The Clarke County School District’s budget could balloon by $30 million next year if the school board approves a recommended tax increase in Superintendent Robbie Hooker’s first year at the helm.
The board cut the property tax rate from 20 to 18.8 mills last year to offset rising property values, but with assessments projected to spike again this year, CCSD staff are recommending raising the property tax rate back to 20 mills, the maximum under state law. Combined with a double-digit rise in property values, raising the millage rate would bring in $128 million, compared to $109 million for FY2023.
Chief Financial Officer Byron Schueneman presented a “baseline budget” of $190 million to the school board at its Apr. 13 meeting that includes step increases for employees but not other new expenses, like a $9.7 million contribution to the state teachers’ health insurance plan.
In the $32 billion budget the state legislature passed last month, it included $2,000 raises for teachers, $1,000 for custodians and 5.1% raises for cafeteria workers, bus drivers and school nurses. CCSD administrators want to extend the $2,000 raises to classified employees (non-teachers) as well as certified employees, and add another $2,000 cost of living increase across the board. In addition, the alternative school Rutland Academy is shutting down, so CCSD will have to spend almost a million dollars to hire four teachers and eight parapros and add trailers, Schueneman said.

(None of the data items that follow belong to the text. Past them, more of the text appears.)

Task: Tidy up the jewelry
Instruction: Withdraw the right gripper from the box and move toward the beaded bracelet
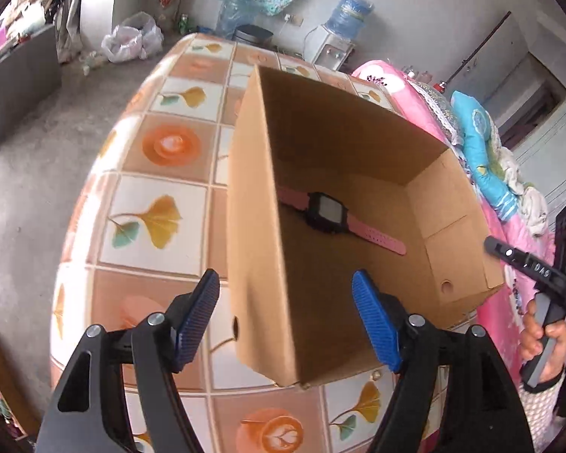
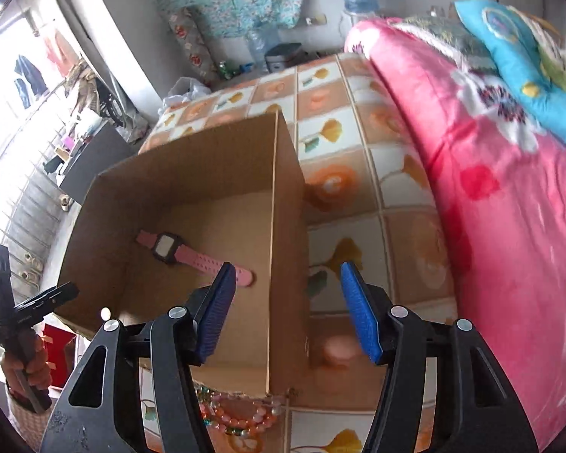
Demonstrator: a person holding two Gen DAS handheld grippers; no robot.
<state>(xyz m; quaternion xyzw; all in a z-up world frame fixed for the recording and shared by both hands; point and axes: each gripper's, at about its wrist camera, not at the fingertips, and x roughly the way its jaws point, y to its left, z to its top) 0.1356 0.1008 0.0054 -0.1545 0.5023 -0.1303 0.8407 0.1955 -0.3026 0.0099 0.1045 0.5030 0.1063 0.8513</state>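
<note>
Where the patterned tablecloth (image 1: 151, 222) spreads its glossy squares of orange rosettes and yellow ginkgo leaves, we see a plain brown cardboard box (image 1: 253, 226) standing open-topped, its walls flat, matte and sharply creased at the corners, with a small round hole punched low in two of its sides. Inside it, lying flat on the floor of the box, is a watch (image 1: 326, 213): a square black case with a pale grey face, on a soft pink strap pierced with rows of little holes. Nothing else shows in the box from either view.

Just outside the box's near wall, on the cloth, we find a heap of bead strings (image 2: 237, 415), round pink, orange and pearly beads with a few green ones, touching the base of the cardboard.

Our left gripper (image 1: 285, 317) hangs above the box's near corner with its ribbed blue pads (image 1: 375, 324) spread wide and nothing between them. Our right gripper (image 2: 286, 309) is likewise wide apart and empty, its blue pads straddling the box's right wall from above. Beside the table lies a pink flowered quilt (image 2: 490, 188), thick and puffy, with a blue pillow (image 2: 517, 37) on top.
</note>
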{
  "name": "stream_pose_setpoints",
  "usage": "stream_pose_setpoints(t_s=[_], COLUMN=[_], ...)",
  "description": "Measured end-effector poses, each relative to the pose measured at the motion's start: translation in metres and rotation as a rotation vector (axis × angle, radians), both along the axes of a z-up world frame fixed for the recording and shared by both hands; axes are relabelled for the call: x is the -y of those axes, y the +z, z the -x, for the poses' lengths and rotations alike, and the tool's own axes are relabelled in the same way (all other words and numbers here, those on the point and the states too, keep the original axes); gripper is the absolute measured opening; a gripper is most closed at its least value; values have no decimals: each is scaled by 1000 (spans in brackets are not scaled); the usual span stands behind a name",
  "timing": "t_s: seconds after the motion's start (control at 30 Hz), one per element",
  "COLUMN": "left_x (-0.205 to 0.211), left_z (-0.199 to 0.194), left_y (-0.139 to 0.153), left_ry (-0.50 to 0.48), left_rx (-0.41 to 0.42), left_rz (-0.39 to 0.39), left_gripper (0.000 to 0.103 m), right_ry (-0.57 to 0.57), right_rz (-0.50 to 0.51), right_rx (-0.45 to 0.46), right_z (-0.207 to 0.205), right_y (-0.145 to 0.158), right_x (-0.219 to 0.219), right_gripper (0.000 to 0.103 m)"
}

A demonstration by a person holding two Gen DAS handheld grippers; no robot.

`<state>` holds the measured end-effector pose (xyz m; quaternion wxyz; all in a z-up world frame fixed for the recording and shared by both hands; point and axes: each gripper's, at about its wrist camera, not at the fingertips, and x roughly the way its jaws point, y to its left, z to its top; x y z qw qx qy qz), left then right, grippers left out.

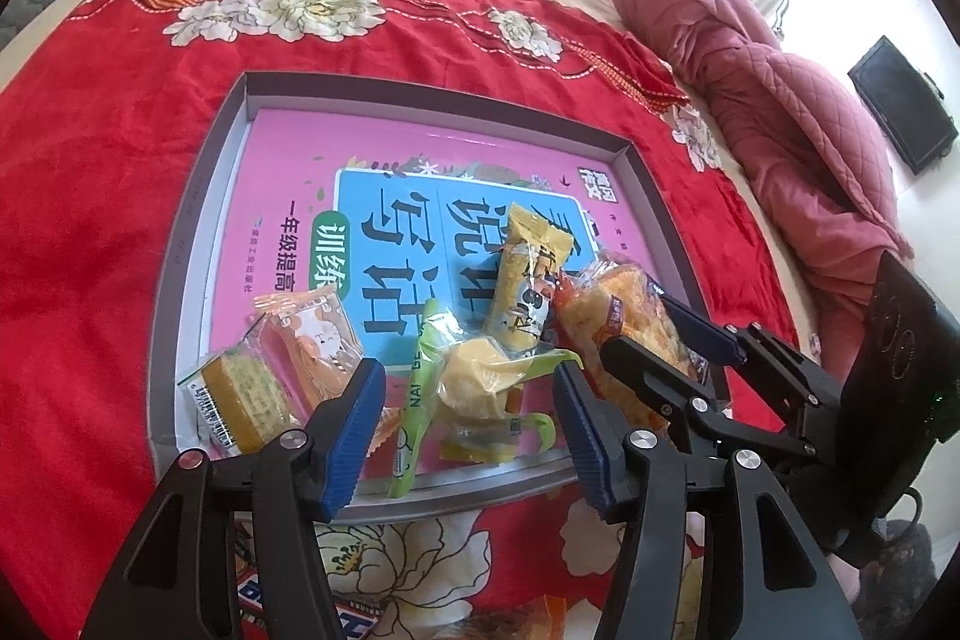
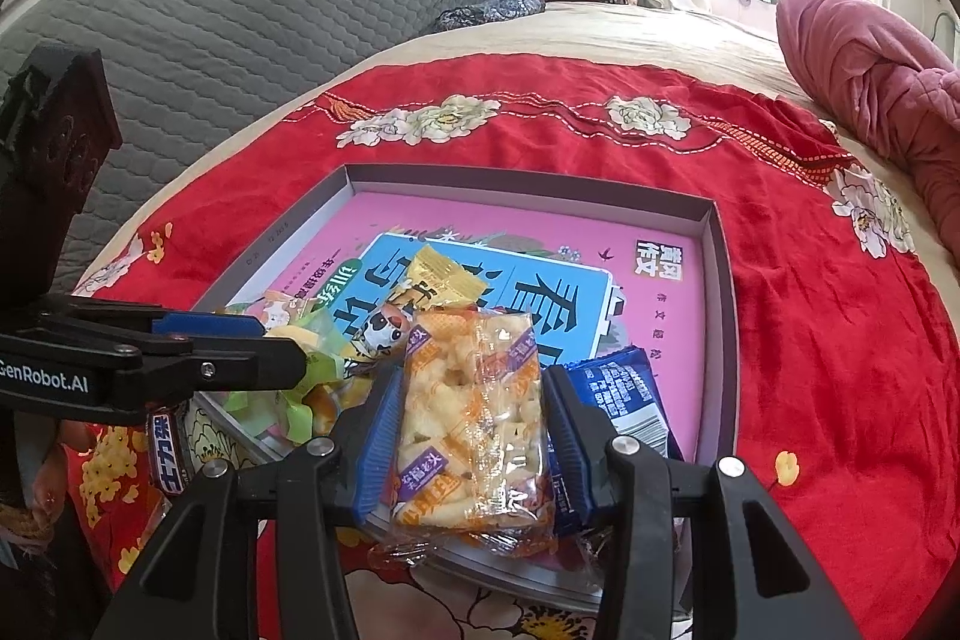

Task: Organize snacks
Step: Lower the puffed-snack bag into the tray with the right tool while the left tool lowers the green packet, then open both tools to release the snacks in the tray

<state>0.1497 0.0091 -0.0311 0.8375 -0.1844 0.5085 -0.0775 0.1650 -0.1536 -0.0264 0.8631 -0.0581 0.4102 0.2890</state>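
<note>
A shallow grey tray [image 1: 198, 220] of stiff card, square with low upright walls, lies on a plush red blanket [image 1: 90, 220] stitched with cream flowers; its floor is covered by a glossy pink book [image 1: 288, 172] with a blue panel of large printed characters. The snacks sit heaped in the tray's near part: a crinkly green-edged packet [image 1: 474, 382] of pale yellow pieces lies between the ribbed blue pads of the left gripper [image 1: 468, 400], whose jaws stand apart with no pad pressing on the packet; a slim yellow stick pack [image 1: 528, 280] leans over it, and an orange cartoon-printed sachet [image 1: 312, 340] and a flat square biscuit pack [image 1: 240, 394] in clear film lie to its left. The right gripper [image 2: 474, 430] is clamped on a clear, shiny bag of puffed rice crackers [image 2: 474, 412], oblong and lumpy with orange and purple labels, held over the tray's near edge, both pads flat against its long sides; a dark blue foil packet [image 2: 624, 394] lies just beside it in the tray. A quilted pink cover [image 2: 870, 64] is bunched at the bed's far side; a grey quilted headboard [image 2: 240, 16] stands behind.
</note>
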Motion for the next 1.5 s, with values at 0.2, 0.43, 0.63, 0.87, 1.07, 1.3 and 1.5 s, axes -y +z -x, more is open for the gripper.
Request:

Meanwhile, the state’s contribution—known as QBE for Quality Basic Education—is projected to rise by $6 million because of the teacher raises, but it’s actually lower based on the state’s funding formula because CCSD’s enrollment is down. The district had 12,860 students in 2018, but that has fallen to 11,876 this year. Rising property values also hit CCSD’s QBE funding to the tune of $3 million because the state withholds the equivalent of five mills, Schueneman said.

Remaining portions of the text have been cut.